▶ EXERCISE REQUIREMENTS:
Report every line in the listing that contains the string "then".
[Start of Attachment]
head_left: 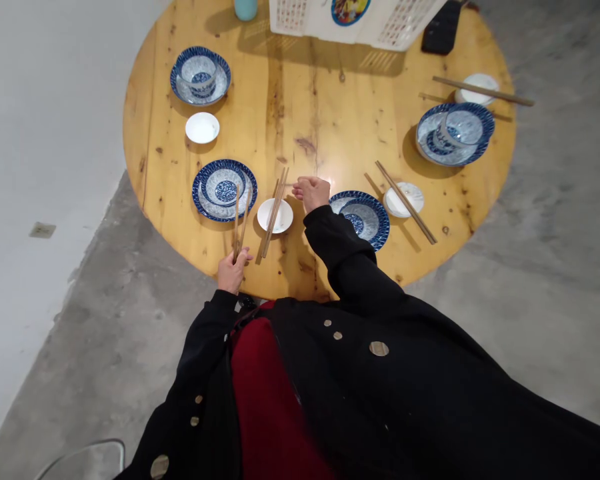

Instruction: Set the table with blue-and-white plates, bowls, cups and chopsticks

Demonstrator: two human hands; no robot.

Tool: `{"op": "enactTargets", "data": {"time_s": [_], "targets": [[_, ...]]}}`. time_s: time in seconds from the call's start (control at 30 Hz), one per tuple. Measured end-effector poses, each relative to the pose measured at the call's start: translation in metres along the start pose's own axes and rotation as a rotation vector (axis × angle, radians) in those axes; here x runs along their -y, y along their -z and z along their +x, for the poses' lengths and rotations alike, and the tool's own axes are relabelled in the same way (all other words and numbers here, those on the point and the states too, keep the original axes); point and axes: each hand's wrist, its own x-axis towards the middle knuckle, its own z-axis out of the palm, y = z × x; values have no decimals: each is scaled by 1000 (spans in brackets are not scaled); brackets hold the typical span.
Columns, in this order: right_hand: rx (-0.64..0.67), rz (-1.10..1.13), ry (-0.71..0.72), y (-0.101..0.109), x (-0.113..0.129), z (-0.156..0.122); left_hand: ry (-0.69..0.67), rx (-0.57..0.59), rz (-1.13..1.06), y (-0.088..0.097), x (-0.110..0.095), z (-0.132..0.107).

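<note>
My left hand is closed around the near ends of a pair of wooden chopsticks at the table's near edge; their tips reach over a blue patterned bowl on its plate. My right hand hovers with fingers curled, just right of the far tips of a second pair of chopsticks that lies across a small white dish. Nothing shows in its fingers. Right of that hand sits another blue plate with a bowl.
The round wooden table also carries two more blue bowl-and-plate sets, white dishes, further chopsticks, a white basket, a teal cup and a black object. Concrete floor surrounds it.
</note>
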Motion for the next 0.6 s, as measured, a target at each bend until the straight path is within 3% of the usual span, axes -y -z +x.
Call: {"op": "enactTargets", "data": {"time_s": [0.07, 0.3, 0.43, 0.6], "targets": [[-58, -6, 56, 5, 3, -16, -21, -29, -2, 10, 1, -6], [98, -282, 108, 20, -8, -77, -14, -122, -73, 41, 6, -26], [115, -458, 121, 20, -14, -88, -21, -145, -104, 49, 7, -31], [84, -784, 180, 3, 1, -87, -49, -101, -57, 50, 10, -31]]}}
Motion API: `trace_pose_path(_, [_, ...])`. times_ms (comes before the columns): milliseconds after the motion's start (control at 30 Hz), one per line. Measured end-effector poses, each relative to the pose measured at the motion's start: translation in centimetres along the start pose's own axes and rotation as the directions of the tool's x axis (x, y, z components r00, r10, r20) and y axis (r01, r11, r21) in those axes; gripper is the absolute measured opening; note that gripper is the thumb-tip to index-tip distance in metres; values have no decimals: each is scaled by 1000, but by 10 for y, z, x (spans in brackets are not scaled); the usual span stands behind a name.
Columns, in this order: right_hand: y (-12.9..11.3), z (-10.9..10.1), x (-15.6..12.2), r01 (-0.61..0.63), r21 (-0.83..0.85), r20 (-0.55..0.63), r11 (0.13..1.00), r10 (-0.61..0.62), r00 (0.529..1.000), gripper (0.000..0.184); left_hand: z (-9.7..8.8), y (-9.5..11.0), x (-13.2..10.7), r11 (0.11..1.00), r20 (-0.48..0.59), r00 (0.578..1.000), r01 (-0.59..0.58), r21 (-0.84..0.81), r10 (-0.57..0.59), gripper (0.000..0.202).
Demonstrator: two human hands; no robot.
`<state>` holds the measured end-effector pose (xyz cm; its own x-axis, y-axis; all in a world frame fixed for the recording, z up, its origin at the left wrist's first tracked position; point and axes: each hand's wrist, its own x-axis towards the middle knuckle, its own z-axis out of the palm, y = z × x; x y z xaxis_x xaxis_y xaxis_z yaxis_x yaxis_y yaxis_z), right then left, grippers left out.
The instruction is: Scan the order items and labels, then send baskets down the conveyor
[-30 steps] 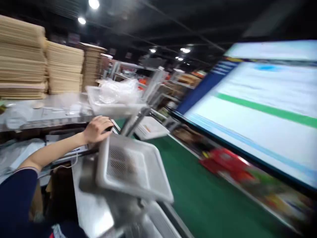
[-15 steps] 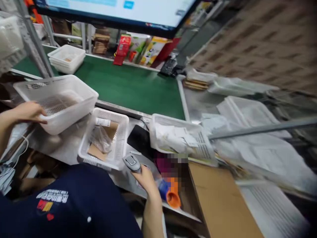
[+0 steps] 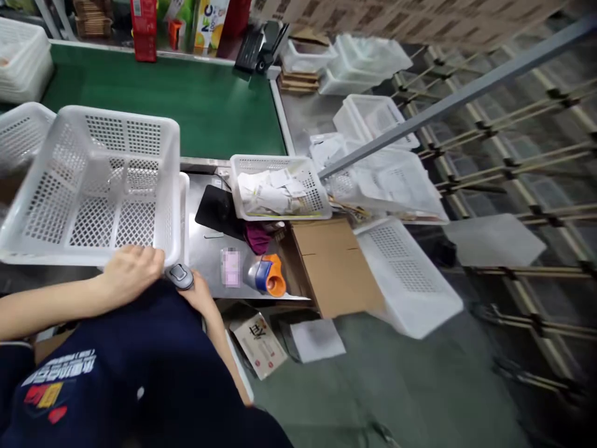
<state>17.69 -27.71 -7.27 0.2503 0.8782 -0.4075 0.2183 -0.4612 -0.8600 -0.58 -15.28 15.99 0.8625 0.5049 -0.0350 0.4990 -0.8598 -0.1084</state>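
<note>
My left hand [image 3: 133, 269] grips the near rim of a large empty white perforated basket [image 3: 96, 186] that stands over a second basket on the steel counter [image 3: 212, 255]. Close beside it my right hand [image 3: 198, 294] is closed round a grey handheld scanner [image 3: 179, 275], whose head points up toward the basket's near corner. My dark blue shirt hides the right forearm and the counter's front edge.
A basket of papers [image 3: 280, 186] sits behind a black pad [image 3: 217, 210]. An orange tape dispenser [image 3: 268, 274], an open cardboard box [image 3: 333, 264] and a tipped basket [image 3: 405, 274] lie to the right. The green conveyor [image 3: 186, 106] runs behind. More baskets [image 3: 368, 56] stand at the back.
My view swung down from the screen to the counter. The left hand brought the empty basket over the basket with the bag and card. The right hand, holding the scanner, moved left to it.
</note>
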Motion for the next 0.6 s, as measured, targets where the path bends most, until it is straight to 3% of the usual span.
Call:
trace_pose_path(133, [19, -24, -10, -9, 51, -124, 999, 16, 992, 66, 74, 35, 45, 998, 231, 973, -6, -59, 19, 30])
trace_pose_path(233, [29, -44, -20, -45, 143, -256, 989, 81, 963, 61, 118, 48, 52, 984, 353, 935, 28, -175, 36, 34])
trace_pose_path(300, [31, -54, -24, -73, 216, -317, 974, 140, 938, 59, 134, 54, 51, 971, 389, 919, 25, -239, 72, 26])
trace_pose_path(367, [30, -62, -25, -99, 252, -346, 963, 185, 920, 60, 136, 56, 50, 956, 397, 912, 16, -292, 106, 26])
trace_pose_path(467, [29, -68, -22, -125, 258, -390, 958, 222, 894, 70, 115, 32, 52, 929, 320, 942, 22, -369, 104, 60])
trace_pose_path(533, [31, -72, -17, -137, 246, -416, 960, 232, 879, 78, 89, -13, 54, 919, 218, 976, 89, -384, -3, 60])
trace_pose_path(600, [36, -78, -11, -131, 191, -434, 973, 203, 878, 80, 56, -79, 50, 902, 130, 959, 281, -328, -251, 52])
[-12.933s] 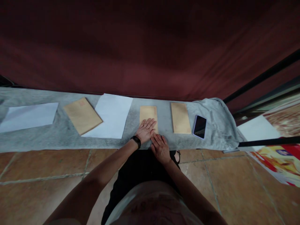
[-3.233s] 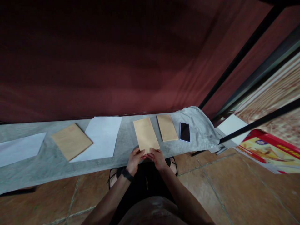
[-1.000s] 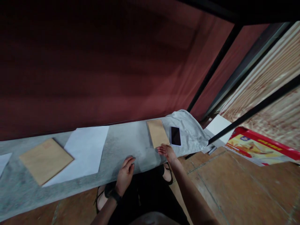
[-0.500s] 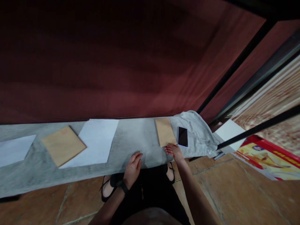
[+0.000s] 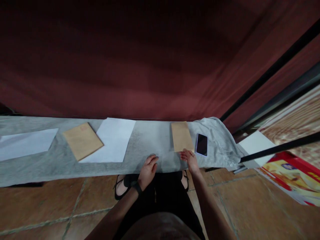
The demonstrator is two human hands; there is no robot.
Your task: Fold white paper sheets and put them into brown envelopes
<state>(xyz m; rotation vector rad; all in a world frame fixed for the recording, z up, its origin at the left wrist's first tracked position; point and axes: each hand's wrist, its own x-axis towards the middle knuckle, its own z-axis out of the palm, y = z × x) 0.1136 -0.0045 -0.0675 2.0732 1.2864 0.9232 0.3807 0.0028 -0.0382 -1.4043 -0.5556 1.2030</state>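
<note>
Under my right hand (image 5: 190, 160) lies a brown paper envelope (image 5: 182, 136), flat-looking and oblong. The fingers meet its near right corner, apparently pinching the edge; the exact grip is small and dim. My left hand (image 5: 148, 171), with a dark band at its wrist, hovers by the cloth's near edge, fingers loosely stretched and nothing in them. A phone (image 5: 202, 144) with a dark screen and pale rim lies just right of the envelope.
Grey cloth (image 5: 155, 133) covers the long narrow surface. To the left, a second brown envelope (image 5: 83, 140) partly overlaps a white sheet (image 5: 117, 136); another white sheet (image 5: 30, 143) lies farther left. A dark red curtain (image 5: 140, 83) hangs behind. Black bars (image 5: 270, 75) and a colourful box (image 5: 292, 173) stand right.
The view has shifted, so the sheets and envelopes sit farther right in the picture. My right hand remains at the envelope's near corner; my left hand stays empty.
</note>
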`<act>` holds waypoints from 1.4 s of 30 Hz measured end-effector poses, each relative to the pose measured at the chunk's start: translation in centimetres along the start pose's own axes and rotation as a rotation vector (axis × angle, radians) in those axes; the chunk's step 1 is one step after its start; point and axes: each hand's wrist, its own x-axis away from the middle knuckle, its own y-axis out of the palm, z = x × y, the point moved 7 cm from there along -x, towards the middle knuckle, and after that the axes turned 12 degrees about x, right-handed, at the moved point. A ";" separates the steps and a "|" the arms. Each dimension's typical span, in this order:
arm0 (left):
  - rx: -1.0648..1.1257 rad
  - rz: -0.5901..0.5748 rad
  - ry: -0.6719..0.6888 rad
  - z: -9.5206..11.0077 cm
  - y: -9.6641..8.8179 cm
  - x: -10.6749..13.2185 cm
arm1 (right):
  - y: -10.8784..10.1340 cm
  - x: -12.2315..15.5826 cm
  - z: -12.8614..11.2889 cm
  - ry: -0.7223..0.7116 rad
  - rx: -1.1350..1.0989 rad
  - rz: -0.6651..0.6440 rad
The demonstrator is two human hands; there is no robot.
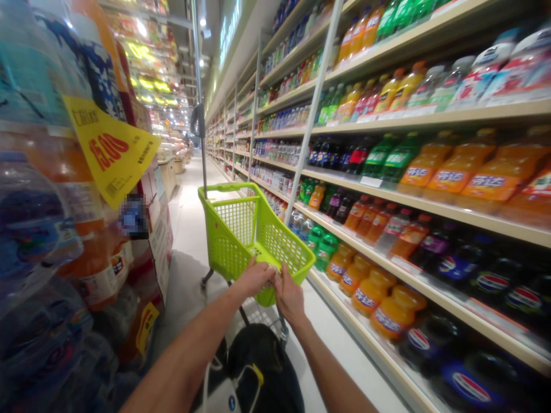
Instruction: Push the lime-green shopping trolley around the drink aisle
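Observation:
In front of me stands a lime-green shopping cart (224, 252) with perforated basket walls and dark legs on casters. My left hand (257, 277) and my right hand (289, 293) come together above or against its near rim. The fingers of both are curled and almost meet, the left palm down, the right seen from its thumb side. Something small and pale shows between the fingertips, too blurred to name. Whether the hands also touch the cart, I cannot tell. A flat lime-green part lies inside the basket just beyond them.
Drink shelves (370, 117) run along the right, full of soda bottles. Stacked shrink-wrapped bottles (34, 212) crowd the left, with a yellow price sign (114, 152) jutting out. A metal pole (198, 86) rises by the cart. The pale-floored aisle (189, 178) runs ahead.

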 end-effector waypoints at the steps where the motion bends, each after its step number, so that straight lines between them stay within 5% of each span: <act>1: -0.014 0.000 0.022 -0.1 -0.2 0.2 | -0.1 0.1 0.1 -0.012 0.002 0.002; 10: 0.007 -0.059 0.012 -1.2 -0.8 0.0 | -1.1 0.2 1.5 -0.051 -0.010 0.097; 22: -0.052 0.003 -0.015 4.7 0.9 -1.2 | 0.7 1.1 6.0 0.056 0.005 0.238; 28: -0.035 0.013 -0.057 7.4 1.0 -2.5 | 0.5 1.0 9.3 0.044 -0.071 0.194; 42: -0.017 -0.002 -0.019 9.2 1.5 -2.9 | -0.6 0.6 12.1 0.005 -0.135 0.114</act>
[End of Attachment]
▶ SOLUTION FOR THIS TASK:
`<state>` holds the measured end-effector pose (xyz cm; its own x-axis, y-axis; all in a world frame fixed for the recording, z up, its origin at the left wrist's first tracked position; point and axes: each hand's wrist, its own x-axis towards the middle knuckle, its own z-axis out of the palm, y = z × x; x y z xaxis_x xaxis_y xaxis_z yaxis_x yaxis_y yaxis_z), right then left, grippers left out.
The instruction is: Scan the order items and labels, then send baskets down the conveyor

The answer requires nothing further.